TLR7 is activated by single-stranded RNA (ssRNA), while TLR9 is activated by CpG-rich DNA, and both have been implicated in resisting viral infection (4–6). In the context of SLE, the prevailing hypothesis is that TLRs are aberrantly activated by self-nucleic acids, leading to an initial break in tolerance and further perpetuation of the autoimmune feed-forward loop (3, 7, 8). This hypothesis was first supported by in vitro evidence demonstrating activation of B cells and DCs via signals from immune complexes containing self nucleic acids (9–12).

Overexpression and gene duplication studies in mice have also supported the notion that TLR7 is pathogenic in SLE (13–15). Human studies have implicated the escape of TLR7 from X-inactivation in immune cells as a potential factor contributing to the greater female preponderance of the disease (16). Other human studies — including a recently published study that highlighted a TLR7 gain-of-function variant found in humans (17–20) — have shown associations between TLR7 polymorphisms and SLE.

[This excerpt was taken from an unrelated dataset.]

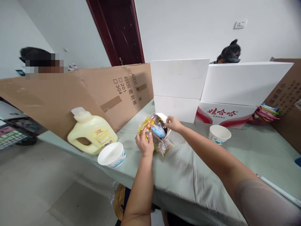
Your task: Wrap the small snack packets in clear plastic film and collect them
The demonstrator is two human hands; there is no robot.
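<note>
Near the middle of the table, a white container (168, 133) leans with its mouth toward me; I cannot tell whether it is a bowl or a bag. Small wrapped snacks fill its opening, among them a blue packet (158, 131). My right hand (174, 123) is closed in a pinch at the container's right rim. On the other side, my left hand (145, 143) has its fingers and thumb around the lower part of a yellow snack packet (147, 121). A clear-wrapped packet (164, 147) lies on the cloth just below the container.
A yellow jug (94, 133) and a paper bowl (112, 155) stand at left. Another paper bowl (219, 134) is at right, before a white box (225, 114). Cardboard (94, 91) and white panels (180, 78) line the back. Snack packets (264, 113) sit far right. Two people are beyond.
</note>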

Despite the pathogenic role of TLR7, and despite that TLR7 and TLR9 are highly homologous and are thought to signal in similar ways, TLR9 plays a dominant protective role, while TLR7 is pathogenic in lupus (21–31). Furthermore, these 2 receptors have a regulatory interaction, such that disease exacerbation via loss of TLR9 can be rescued by deleting TLR7 at the same time (23, 28).

Thus, a central question is how TLR7 and TLR9 act differently to modulate SLE. One possibility is that, in contrast to current models, these receptors use distinct signaling pathways such that TLR9 engages a regulatory circuit that TLR7 does not. Another, not mutually exclusive, possibility is that the different effects of TLR7 and TLR9 arise from cell-specific expression and activation (32–40). We began to address these possibilities regarding TLR9 in 2 recent studies. Using TLR9 mutants, we discovered a ligand-dependent, MyD88-independent regulatory role for TLR9. Separately, Tilstra et al. showed that TLR9 mediates protection from SLE predominantly via expression in the B cell compartment (25, 41).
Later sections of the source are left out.